В итоге мы имеем монументальное подтверждение составительского тезиса: «Обреченность на складывание чужих песен и произнесение их как своих в этом городе становится почти абсолютной». Перед нами поразительный, в общем, корпус текстов, которые стереотипными путями подходят к одной теме (за немногими исключениями, нарастающими как раз к середине века: назовем, например, стихи Якова Бергера). Кто-то делает это так, что кажется первопроходцем (Блок, Ходасевич). Кто-то — см. выше.

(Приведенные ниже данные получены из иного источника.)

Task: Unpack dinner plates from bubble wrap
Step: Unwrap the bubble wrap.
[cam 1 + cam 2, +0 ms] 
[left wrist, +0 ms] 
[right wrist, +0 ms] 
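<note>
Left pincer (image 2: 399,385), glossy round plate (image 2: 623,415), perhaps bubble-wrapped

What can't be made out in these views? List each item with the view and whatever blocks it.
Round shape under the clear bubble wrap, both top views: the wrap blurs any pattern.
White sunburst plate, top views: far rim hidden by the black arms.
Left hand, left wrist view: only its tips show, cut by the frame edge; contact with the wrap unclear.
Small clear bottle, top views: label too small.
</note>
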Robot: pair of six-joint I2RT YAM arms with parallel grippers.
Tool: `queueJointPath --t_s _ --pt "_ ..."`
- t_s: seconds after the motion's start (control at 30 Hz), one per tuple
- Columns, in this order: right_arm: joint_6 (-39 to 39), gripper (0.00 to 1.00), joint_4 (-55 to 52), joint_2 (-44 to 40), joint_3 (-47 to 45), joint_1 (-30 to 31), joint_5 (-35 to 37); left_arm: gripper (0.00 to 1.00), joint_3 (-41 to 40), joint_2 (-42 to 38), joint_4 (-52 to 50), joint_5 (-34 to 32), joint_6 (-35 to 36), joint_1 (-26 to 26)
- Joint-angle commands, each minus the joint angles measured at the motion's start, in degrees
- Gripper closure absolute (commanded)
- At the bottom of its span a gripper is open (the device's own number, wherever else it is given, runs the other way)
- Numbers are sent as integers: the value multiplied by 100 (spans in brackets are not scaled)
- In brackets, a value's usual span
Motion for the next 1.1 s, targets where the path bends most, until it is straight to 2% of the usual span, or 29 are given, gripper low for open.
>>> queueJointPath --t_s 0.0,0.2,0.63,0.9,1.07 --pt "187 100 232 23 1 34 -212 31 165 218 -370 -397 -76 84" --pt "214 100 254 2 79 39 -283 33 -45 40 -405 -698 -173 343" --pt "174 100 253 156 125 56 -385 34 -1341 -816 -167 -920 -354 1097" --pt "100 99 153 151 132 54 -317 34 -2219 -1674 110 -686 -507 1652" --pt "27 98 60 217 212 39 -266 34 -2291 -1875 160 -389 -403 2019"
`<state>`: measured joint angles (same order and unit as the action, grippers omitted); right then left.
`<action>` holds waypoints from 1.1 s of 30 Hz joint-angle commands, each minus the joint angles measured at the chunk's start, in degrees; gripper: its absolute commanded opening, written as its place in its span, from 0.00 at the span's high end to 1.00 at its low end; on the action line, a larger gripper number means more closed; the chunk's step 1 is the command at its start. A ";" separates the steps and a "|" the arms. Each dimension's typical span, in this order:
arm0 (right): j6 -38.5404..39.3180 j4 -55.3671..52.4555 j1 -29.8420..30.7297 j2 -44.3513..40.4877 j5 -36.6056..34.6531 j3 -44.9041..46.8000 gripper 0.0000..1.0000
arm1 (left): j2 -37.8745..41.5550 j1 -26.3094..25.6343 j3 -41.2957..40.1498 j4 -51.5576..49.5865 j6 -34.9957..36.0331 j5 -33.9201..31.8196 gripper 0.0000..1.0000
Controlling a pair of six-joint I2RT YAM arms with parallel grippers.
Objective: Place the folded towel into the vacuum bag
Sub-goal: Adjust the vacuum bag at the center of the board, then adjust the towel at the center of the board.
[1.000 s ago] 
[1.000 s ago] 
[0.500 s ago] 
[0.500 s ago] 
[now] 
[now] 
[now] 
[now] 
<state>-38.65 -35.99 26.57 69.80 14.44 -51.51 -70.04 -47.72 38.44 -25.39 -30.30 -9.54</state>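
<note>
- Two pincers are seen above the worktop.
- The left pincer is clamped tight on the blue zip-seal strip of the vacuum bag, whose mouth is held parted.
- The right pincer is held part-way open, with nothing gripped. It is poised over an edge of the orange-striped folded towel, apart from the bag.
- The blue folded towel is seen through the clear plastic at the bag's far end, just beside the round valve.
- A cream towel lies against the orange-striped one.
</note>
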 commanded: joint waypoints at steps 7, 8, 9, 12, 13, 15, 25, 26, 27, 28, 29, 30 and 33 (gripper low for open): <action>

Соболев и Тименчик делают важную вещь: показывают, как складывается и канонизируется жанр — за теми пределами, в которых обычно понимаются жанры. Вероятно, такую антологию можно было бы составить и в связи с другими «местами силы» — в первую очередь напрашивается Париж. Собственно, даже автор этих строк не удержался и составил полушутливый сборничек стихов, которые русские поэты написали «по горячим следам» пожара в Соборе Парижской Богоматери — буквально в течение суток после этого несчастья. Пожар раскалил и множество штампов, связанных с Парижем и Нотр-Дам. В случае с Венецией штампы нарабатывались веками, а недавнее жестокое наводнение, попавшее во все новостные выпуски, подсветило их ореолом бренности — и туристы увидели то, что понятно местным жителям: Венеция, кажущаяся вечной, эфемерна. Об этом же — недавний перформанс Бэнкси, изобразившего гигантский круизный лайнер в венецианской лагуне. Отсутствующий в книге Бродский как раз звено, связывающее классическое восприятие Венеции с современным (стоит вспомнить и о стипендиях Фонда Бродского, позволяющих русским поэтам проводить несколько месяцев в Италии, в частности в Венеции). Современные венецианские поэтические антологии тоже существуют: так, в 2011-м выходил сборник 11 поэтов с офортами Кати Марголис — замечательно, что туда вошло стихотворение Александра Кушнера, присутствующего и в книге Соболева/Тименчика. Но выбор современных поэтов — всегда кураторский жест, противоположный энциклопедической всеохватности. Нам же стоит иметь в виду, что это не последний такой опыт в «НЛО»: на подходе большая антология инфинитивной поэзии, составленная Александром Жолковским.